** Instructions to follow **
Filter these records by the string "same", copying each line that holds it.

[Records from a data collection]

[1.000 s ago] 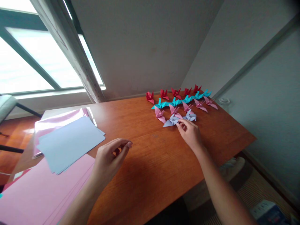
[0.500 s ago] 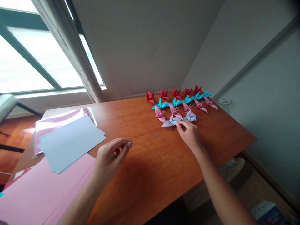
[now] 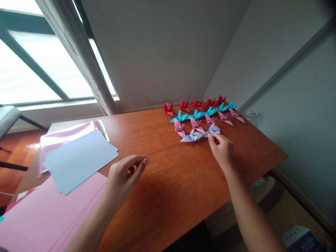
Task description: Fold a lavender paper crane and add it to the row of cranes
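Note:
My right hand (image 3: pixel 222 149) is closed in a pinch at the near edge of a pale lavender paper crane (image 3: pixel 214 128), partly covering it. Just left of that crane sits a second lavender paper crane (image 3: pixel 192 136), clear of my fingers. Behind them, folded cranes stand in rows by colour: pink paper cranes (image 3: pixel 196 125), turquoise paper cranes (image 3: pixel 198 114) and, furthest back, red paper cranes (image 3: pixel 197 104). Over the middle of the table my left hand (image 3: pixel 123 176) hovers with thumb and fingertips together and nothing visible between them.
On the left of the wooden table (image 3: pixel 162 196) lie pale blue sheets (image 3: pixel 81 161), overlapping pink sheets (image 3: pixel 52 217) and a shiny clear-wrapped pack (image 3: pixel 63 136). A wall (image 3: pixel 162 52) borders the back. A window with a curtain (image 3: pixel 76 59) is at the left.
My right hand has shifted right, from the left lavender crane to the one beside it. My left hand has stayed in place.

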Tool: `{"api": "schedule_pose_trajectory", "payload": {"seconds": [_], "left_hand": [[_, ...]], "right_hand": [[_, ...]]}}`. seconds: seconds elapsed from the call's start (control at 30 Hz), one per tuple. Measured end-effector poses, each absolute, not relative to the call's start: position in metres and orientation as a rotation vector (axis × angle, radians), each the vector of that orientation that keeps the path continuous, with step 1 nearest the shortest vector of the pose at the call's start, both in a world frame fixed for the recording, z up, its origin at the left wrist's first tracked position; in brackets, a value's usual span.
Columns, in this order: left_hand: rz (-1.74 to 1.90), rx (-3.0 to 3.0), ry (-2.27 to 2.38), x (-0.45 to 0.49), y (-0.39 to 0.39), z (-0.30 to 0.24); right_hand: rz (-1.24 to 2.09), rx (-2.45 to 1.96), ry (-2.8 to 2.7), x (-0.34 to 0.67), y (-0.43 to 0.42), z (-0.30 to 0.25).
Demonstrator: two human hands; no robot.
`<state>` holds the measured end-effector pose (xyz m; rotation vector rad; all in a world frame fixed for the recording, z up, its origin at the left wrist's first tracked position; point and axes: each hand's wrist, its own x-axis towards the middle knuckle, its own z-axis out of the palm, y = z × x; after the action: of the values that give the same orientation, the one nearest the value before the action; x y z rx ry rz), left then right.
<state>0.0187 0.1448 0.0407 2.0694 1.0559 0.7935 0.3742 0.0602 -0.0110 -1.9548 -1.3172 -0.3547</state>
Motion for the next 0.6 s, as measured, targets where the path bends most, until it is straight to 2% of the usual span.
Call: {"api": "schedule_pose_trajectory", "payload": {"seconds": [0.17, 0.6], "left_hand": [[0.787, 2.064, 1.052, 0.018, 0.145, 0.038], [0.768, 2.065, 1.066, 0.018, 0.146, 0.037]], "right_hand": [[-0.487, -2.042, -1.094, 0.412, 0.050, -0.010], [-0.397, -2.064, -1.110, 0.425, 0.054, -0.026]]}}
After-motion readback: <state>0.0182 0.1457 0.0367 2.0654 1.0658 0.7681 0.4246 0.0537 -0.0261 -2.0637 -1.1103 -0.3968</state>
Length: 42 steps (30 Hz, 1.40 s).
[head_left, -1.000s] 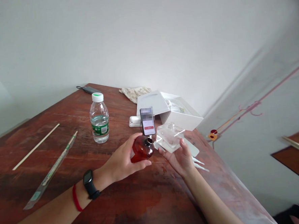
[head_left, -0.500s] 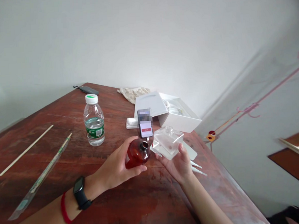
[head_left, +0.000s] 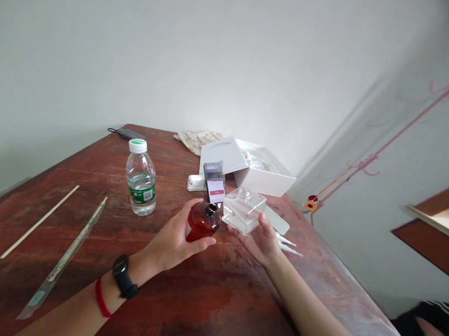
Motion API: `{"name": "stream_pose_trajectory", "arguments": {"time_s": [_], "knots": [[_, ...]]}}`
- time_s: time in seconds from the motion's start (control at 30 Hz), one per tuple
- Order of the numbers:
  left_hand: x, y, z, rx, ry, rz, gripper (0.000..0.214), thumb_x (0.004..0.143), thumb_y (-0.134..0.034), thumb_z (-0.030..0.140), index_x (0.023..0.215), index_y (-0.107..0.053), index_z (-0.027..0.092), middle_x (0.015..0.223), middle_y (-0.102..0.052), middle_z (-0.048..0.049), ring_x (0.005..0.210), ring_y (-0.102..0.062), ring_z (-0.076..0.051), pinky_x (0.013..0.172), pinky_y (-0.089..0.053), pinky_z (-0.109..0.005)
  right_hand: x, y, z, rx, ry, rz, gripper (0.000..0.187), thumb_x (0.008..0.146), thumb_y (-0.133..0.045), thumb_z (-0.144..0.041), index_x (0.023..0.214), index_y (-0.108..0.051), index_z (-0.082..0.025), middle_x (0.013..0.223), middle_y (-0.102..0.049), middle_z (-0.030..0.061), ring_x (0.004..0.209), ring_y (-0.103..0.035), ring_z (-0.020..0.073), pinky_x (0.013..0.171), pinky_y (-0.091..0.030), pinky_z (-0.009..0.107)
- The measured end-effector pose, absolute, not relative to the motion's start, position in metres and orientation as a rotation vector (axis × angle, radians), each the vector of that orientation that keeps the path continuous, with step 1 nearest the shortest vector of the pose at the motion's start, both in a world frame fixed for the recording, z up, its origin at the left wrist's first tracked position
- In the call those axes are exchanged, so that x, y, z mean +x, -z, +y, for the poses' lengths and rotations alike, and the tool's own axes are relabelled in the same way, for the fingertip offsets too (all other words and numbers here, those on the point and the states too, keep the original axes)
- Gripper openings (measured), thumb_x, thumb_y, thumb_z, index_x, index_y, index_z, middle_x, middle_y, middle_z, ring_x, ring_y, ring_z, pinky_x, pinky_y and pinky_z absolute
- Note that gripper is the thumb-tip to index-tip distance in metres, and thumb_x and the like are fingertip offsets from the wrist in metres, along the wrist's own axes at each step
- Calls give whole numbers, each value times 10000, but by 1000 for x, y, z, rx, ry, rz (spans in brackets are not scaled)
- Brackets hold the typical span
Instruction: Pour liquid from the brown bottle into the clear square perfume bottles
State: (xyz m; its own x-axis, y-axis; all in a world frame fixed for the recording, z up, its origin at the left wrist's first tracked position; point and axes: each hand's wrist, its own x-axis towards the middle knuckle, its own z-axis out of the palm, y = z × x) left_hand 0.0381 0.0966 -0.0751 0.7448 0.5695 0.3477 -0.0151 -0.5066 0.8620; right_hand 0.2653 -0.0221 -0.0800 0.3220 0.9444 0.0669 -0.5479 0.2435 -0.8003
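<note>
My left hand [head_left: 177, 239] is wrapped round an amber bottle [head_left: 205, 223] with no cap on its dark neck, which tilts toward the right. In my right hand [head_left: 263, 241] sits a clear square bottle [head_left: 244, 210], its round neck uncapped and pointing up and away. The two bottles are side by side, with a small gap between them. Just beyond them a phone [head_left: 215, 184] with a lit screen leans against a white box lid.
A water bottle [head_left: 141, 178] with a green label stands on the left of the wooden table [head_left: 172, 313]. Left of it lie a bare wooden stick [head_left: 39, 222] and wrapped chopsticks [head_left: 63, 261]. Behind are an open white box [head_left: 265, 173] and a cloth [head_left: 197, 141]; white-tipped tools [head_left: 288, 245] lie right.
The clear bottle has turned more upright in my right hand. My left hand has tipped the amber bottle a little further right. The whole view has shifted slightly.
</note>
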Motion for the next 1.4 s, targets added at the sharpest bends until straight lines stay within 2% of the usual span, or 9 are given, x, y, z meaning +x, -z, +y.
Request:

** Answer to this task **
`<state>` holds the measured end-effector pose (xyz m; rotation vector rad; all in a world frame fixed for the recording, z up, its origin at the left wrist's first tracked position; point and axes: each hand's wrist, its own x-axis towards the middle knuckle, its own z-axis out of the palm, y = z × x; after the action: of the values that give the same orientation, the one nearest the value before the action; x y z rx ry rz), left then right.
- In the call those axes are exchanged, so that x, y, z mean +x, -z, +y, for the poses' lengths and rotations alike, and the tool's own axes are relabelled in the same way, for the fingertip offsets too (all other words and numbers here, those on the point and the states too, keep the original axes)

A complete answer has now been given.